My only reservation is the emergency manager Kevin Orr and the Governor of Michigan, Rick Snyder (along with the state legislature), a tea party extremist. Michigan’s state government is controlled at all levels by Republicans (since 2011), from the state House and Senate to the governor’s office, attorney general, secretary of state and the state Supreme Court. The take over of Detroit by the State of Michigan has been decades in the making. They have the power and incentive to gut Detroit of nearly all of its assets and privatize much of the city and it's services without consideration of its residents or in a way that will hold them accountable to the public.

It's a precarious time to invest in Detroit—either with money of energy. We need to wait and see how this whole thing plays out first. The emergency manager was only appointed about 5-6 weeks ago, so this is all very recent. I'm optimistic and have a great deal of faith in Detroit's people to move forward and create a new model for an urban center, but right now a lot of their fate is held in the hands of a group of politicians and business people who don't give 2¢ about Detroit or it's residents. It's simply a place to be plundered. We'll know how all this will play out soon, it's developing every day. But it'll take a couple of years to begin to see improvements. First the Governor needs to be voted out, hopefully that happens in two years. The emergency manager and his tactics are in play, and there's little that can be done there. I'm sure the citizens of Detroit will find a way to adjust to whatever damage he does.

So there's some background from an ex-Detroiter. Have you ever been to Detroit? If not I would highly recommend it, you've never seen another city in the US like it—nothing! If you ever want to visit I can put you in touch with good people, shoot if the timing worked out Chloe and I might even be able to meet you there and run around together. Either way if you haven't been, you have to go. It's a raw, blank canvas. Just as soon as the State gets out of the city it'll be ready to move back towards the direction of thriving—and it will, it's coming.

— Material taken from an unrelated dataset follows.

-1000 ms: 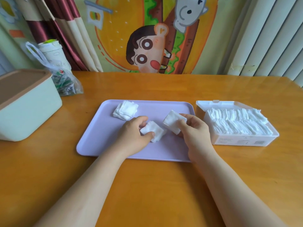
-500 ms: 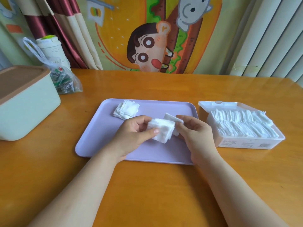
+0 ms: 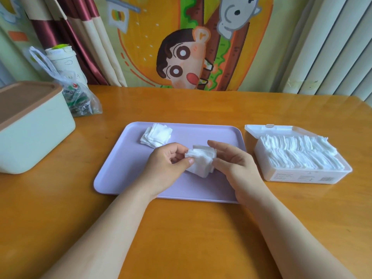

Hope all is well with you. Thanks for the Twitter conversation!

Jason

2 comments:

It's incredible to me the extent to which people are clueless about the reality of Detroit's situation. Visiting New York, I'm constantly simultaneously depressed/entertained to hear people talk about the "art revolution" happening in Detroit, and the dreams New York based artists have of taking over abandoned buildings to make work in, obviously without realizing that those same buildings have been stripped of wiring and plumbing and have their roofs caving in. My friends and family that visit are astonished to see the city literally collapsing as we drive south down Woodward Avenue. I sincerely appreciate an article speaking to the Detroit that is real to the people living there now.